* **Your task**:
Restate, word for word, the run of lines that starts at the line containing "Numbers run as" and ends with the final line of the listing. Leave pictures out.

[Provided data — start]

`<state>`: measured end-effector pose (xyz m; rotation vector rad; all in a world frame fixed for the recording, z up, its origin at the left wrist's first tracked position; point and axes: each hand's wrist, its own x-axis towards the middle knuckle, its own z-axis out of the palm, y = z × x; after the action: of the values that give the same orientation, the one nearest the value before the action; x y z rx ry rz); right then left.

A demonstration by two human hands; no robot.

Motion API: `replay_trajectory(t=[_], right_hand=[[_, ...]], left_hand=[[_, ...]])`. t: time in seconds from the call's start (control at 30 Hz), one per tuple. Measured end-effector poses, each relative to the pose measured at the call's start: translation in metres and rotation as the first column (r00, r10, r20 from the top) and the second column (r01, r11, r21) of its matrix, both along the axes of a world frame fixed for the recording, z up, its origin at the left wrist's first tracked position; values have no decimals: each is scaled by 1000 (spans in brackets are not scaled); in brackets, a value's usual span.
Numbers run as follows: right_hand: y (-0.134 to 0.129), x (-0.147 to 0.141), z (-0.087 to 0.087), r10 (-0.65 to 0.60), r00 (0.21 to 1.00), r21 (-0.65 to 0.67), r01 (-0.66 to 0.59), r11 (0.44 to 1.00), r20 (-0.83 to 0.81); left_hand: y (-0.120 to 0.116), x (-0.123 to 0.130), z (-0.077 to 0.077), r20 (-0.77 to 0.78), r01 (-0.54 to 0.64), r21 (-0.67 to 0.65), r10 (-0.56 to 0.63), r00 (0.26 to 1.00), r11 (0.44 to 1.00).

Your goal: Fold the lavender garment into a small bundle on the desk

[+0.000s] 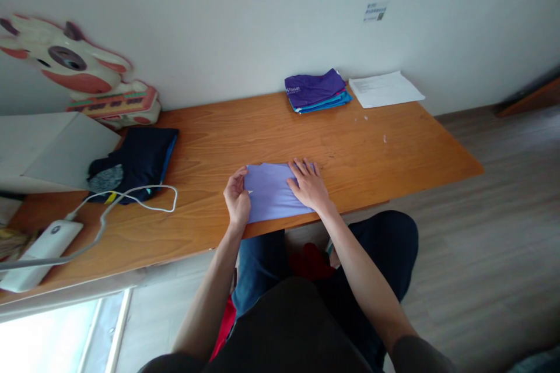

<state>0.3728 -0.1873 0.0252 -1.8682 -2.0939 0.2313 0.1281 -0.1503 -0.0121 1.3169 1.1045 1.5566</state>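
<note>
A lavender piece of cloth (273,192), folded into a flat rectangle, lies at the front edge of the wooden table (219,145). My left hand (238,195) grips its left edge, with the thumb on top and the fingers curled at the side. A small white tag-like bit shows beside that thumb. On the cloth's right part my right hand (308,185) rests flat, palm down, its fingers spread.
Toward the wall sits a stack of folded purple and blue cloths (317,90), beside white paper sheets (385,89). At left are dark folded clothes (146,154), a white box (72,148), a cow-shaped toy keyboard (118,105) and a white power bank (48,250) with a cable (104,221).
</note>
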Motion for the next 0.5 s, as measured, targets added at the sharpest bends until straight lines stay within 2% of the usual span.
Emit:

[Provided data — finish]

* **Answer to this task**:
Numbers run as follows: right_hand: y (-0.134 to 0.129), x (-0.147 to 0.141), z (-0.087 to 0.087), r10 (-0.65 to 0.60), r00 (0.21 to 1.00), r21 (-0.65 to 0.67), r01 (-0.66 to 0.59), r11 (0.44 to 1.00), r20 (-0.83 to 0.81); left_hand: y (-0.120 to 0.116), x (-0.123 to 0.130), z (-0.077 to 0.077), r20 (-0.77 to 0.78), r01 (-0.54 to 0.64), r21 (-0.67 to 0.65), r10 (-0.56 to 0.63), r00 (0.26 to 1.00), r11 (0.44 to 1.00).

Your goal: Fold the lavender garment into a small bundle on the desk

[+0.000s] 

<state>0.3728 -0.1873 0.0252 -1.8682 -2.0939 0.2313 0.1281 -0.1503 -0.0121 1.3169 1.1045 1.5566</state>
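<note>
A lavender piece of cloth (273,192), folded into a flat rectangle, lies at the front edge of the wooden table (219,145). My left hand (238,195) grips its left edge, with the thumb on top and the fingers curled at the side. A small white tag-like bit shows beside that thumb. On the cloth's right part my right hand (308,185) rests flat, palm down, its fingers spread.
Toward the wall sits a stack of folded purple and blue cloths (317,90), beside white paper sheets (385,89). At left are dark folded clothes (146,154), a white box (72,148), a cow-shaped toy keyboard (118,105) and a white power bank (48,250) with a cable (104,221).
</note>
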Motion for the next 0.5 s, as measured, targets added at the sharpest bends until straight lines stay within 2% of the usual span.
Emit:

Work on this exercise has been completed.